# New shelf for my griddle



## MT Stringer (Aug 15, 2012)

Moving right along to my second double sided project in VCarve Pro. I have designed a shelf to sit on the existing shelf of my 36 in Blackstone Griddle. I wanted something bigger that could also hold some of the utensils and provide a place to sit bottles used during the cooking process.

The design incorporates a trivet, which is a pig, but also the entire shelf can be used as a trivet for larger items like pans or pots. I really like the way it turned out.

As for the double sided project, I carved 4ea. .8 inch x .22 inch pockets so I could epoxy magnets. Their purpose is to keep the shelf in position and not slide around or tip over. First use yesterday was without the magnets and worked just fine.
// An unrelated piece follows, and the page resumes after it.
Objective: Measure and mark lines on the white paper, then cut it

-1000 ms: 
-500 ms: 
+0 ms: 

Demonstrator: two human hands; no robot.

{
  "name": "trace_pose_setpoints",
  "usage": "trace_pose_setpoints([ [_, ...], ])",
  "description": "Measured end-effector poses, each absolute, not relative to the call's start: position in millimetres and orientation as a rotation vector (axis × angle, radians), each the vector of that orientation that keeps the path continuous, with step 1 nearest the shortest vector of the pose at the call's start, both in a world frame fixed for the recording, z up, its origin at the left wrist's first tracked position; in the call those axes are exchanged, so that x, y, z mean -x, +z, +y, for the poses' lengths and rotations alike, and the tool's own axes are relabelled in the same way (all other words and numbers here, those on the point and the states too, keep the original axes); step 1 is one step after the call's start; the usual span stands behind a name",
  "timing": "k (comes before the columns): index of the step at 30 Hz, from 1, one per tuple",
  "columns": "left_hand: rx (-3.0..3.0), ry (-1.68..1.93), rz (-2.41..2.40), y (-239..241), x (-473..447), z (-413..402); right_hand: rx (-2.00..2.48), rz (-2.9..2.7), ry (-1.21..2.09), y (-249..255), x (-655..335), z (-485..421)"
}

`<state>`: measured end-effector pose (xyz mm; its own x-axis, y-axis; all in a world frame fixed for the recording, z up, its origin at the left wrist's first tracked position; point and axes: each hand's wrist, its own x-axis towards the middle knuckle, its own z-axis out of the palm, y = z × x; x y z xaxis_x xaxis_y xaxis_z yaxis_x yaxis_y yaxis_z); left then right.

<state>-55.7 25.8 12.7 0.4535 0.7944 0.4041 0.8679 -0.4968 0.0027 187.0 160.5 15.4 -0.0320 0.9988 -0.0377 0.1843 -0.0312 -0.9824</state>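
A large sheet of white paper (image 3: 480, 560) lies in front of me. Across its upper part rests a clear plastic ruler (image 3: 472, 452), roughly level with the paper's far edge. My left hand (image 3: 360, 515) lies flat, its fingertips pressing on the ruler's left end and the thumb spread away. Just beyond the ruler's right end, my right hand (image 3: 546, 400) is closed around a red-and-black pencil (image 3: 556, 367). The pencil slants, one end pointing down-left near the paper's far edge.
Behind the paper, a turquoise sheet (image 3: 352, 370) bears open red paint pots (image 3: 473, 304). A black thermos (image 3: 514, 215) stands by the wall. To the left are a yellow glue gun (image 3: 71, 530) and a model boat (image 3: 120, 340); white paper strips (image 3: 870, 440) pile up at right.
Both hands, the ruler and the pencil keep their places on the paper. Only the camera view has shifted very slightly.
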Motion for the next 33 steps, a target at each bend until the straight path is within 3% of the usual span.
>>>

Good to be able to combine woodworking skills with outdoor cooking. I am loving the new griddle. :grin:

Note: I made this first one out of 3/4" mdf that I had on hand. The overall size of the raw material is 18 x 22 inches. I am not sure what I will use for the actual shelf. I want two of them, one for either end of the griddle. I have considered plywood (ugly) or the project panel sold at the big box stores. That is Lodgepole pine. It would be lighter than the mdf, but might involve a lot of sanding. This shelf is not designed to be a cutting board. I am not too keen on gluing up a panel this large. I would have to plane it using the CNC. That would take up a considerable amount of time to do both sides. Lucky to end up with 5/8 inch final thickness. Maybe I need to research some type of high heat finish I can brush or spray on the mdf... and just keep it out of the rain. I am more concerned about spills and stains than rain. Suggestions are appreciated.

So, we broke it in yesterday evening. I like it. First thing I noticed is my pancake flipper is too wide for the slot so that will be incorporated in to rev.1. All else seemed to be OK.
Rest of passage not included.